Una nueva Política de Ordenamiento Territorial: desafíos en torno al cambio climático
En Chile, la gobernanza socioambiental se caracteriza por un enfoque reactivo, es decir, por actuar ante desastres e impactos climáticos cuando estos se producen. En experiencias tales como el terremoto de 2010, el megaincendio de 2017 y la megasequía que hace 12 años afecta al país, entre otras, se ha procurado fortalecer la gestión y manejo de la emergencia a través de la implementación de medidas paliativas. No obstante, enfoques basados en la prospección y prevención de desastres y riesgos climáticos, así como en la identificación de las particularidades territoriales, no han tenido preponderancia, al menos hasta ahora.
La recién publicada Política Nacional de Ordenamiento Territorial (PNOP) es un positivo avance hacia una concepción más compleja del territorio. En sus directrices se incluye la promoción de un enfoque orientado a la reducción de riesgos de desastres naturales actuales y futuros, así como una gestión socioambiental sustentable. Se considera, además, la reducción de efectos y externalidades negativas que pueden afectar el bienestar futuro de las personas. Por otro lado, se reconoce el desafío de la adaptación al cambio climático por medio del aumento de la resiliencia de asentamientos humanos y del desarrollo de infraestructura estratégica. Estas orientaciones estan en línea, al menos en parte, con los enfoques que debiesen organizar la acción climática justa (CR2, 2021): sientan las bases para un enfoque anticipatorio a partir del cual los impactos del cambio climático se proyectan y previenen, y un enfoque territorial en el que se reconocen y abordan las particularidades de cada espacio.

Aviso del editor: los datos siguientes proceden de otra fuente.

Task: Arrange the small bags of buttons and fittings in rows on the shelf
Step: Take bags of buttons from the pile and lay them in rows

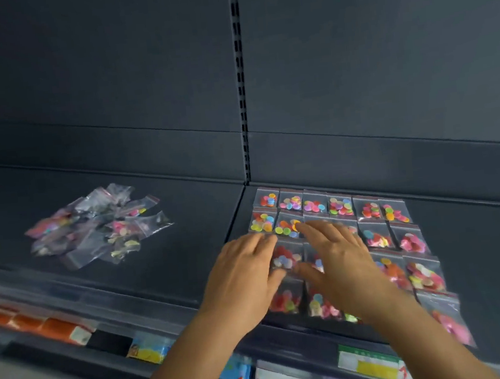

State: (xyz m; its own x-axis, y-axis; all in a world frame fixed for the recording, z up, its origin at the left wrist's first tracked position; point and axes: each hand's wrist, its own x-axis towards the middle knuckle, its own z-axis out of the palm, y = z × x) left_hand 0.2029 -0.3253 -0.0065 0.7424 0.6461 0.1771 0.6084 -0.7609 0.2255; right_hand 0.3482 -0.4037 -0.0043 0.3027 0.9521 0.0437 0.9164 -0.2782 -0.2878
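Clear plastic, bright buttons inside: the laid-out bags (331, 227) sit in neat rows on the right of the dark shelf (169, 252), while a loose heap of bags (99, 225) waits well apart on the left. Both hands are flat on the rows, left hand (242, 278) and right hand (338, 260), fingers spread, gripping nothing. These bags look light, floppy and slick; a pinch at the sealed top edge should lift one without sliding its neighbours.

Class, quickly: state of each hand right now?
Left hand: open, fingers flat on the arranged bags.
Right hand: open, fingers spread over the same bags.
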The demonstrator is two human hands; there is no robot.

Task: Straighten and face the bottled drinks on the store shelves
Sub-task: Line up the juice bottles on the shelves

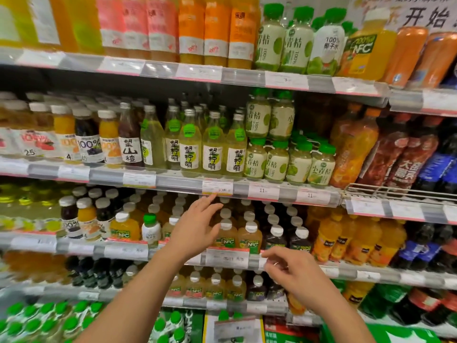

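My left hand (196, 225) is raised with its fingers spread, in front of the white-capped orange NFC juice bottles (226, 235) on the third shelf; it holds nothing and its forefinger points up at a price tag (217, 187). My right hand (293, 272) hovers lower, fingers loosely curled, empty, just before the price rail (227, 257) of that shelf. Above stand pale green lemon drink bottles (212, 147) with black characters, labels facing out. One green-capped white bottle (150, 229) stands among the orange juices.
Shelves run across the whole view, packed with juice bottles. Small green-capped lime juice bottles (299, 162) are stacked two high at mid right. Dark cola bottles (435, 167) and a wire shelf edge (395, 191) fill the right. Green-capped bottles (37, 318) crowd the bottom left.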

Para que estas orientaciones sean efectivas, es necesario avanzar aún más en la implementación de estos y otros enfoques. Las directrices contenidas en la PNOP deben traducirse en herramientas de adaptación y transformación, como por ejemplo la adopción de metodologías contextuales de identificación y gestión de riesgos climáticos en planes reguladores y de desarrollo local. Las normas generales que definen la PNOP aluden a un trabajo intersectorial y descentralizado, pero sin avanzar en proponer mecanismos que permitan superar las restringidas definiciones administrativas del territorio que predominan actualmente, y que excluyen delimitaciones socioecológicas tales como cuencas hidrográficas y atmosféricas, zonas interregionales y refugios climáticos entre otras. La toma intersectorial de decisiones, otra de las directrices generales de esta política, resulta insuficiente si no se identifican atribuciones específicas y formas de coordinación entre instituciones encargadas de la implementación del ordenamiento territorial. Una clara delimitación de estas funciones permitiría superar, por ejemplo, la actual ambigüedad sobre qué instituciones deben encargarse de regular y fiscalizar zonas de interfaz urbano-rural, algo que se menciona, pero no aborda de manera exhaustiva en la PNOP. Junto con esto, la participación de actores privados y comunitarios sigue definiéndose como consultiva, limitando con ello su efectiva incidencia en los procesos de toma de decisiones. No se incluyen consideraciones sobre cómo generar e integrar la evidencia científica disponible en la definición de medidas de prevención, mitigación y restauración. Por último, la PNOP carece de un reconocimiento explícito de las incertidumbres del cambio climático y sus impactos y con ello de un enfoque precautorio en la planificación y gestión de riesgos cuando la evidencia científica no es suficiente.
En síntesis, reconocer nominalmente los desafíos asociados a los impactos del cambio climático en este tipo de políticas nacionales, es un avance, pero no es suficiente si queremos una gobernanza climática que asegure el bienestar de las generaciones presentes y futuras y una respuesta acorde la urgencia que nos impone el avance progresivo de este fenómeno socioambiental.